* INPUT DATA *
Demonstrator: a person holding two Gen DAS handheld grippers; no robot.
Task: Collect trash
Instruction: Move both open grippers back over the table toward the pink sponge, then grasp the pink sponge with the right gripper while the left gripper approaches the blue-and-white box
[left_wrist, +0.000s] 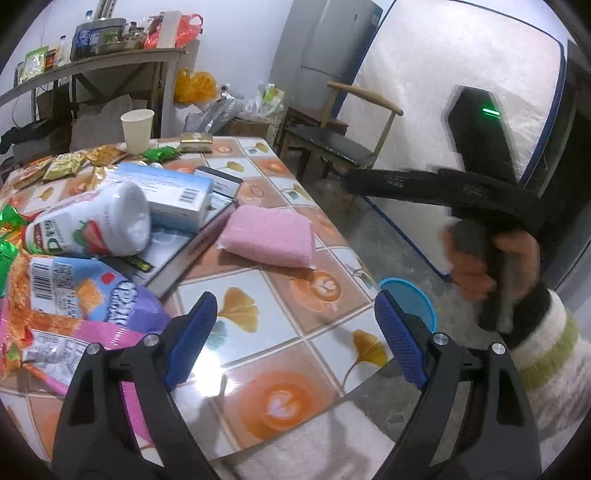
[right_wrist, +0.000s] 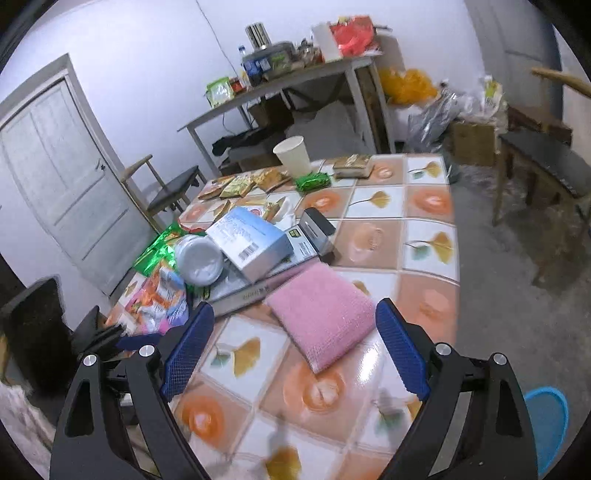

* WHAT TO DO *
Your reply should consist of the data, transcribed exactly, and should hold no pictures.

* OUTPUT OF THE EXERCISE *
Demonstrator: a person holding two Gen DAS handheld grippers; no robot.
Task: Collect trash
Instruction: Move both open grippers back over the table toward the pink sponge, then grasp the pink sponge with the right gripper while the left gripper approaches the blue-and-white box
[left_wrist, +0.000s] 
[right_wrist, +0.000s] 

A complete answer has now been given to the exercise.